**Brief**
What you write should be an exact copy of the material, from its first line through the line containing "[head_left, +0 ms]".

★ ★ ★

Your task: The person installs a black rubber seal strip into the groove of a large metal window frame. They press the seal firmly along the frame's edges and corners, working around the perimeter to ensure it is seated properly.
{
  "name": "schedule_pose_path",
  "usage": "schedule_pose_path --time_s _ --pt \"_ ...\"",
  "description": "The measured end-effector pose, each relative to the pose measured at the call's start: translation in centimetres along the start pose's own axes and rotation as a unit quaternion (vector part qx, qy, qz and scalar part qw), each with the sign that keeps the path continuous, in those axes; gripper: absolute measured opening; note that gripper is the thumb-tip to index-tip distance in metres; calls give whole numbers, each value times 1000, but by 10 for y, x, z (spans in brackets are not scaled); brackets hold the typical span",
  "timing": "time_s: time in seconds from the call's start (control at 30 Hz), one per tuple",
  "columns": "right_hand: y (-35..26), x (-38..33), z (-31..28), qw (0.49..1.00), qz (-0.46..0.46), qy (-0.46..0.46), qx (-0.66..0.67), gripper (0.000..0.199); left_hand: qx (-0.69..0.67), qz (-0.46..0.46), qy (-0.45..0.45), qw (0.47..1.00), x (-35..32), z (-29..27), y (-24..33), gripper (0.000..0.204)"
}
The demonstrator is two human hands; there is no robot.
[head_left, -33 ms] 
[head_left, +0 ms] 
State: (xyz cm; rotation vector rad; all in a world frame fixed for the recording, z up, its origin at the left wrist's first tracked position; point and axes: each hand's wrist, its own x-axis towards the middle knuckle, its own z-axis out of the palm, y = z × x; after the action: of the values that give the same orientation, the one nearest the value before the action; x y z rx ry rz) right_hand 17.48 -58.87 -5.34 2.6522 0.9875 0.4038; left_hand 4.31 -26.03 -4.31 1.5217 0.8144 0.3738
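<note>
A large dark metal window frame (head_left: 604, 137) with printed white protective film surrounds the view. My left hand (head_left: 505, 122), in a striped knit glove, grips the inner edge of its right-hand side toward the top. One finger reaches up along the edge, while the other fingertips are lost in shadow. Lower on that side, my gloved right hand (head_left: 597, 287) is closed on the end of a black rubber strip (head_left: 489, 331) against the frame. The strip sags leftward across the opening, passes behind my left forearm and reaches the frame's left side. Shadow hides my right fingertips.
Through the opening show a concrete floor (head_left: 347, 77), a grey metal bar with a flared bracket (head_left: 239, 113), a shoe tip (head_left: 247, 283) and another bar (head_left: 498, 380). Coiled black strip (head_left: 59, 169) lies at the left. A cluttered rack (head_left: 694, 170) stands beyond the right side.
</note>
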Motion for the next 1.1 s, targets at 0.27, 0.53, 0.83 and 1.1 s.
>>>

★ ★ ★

**Task response**
Your task: The person installs a black rubber seal strip into the groove of a large metal window frame. They press the seal firmly along the frame's edges and corners, working around the perimeter to ensure it is seated properly.
{
  "name": "schedule_pose_path",
  "usage": "schedule_pose_path --time_s _ --pt \"_ ...\"",
  "description": "The measured end-effector pose, each relative to the pose measured at the call's start: translation in centimetres along the start pose's own axes and rotation as a unit quaternion (vector part qx, qy, qz and scalar part qw), each with the sign that keeps the path continuous, in those axes; gripper: absolute measured opening; note that gripper is the thumb-tip to index-tip distance in metres; calls give whole numbers, each value times 1000, but by 10 for y, x, z (spans in brackets are not scaled); brackets hold the typical span",
  "timing": "time_s: time in seconds from the call's start (control at 30 Hz), one per tuple",
  "columns": "right_hand: y (-35..26), x (-38..33), z (-31..28), qw (0.49..1.00), qz (-0.46..0.46), qy (-0.46..0.46), qx (-0.66..0.67), gripper (0.000..0.199); left_hand: qx (-0.69..0.67), qz (-0.46..0.46), qy (-0.45..0.45), qw (0.47..1.00), x (-35..32), z (-29..27), y (-24..33), gripper (0.000..0.204)"
}
The demonstrator is two human hands; there is no robot.
[head_left, -33 ms] 
[head_left, +0 ms] 

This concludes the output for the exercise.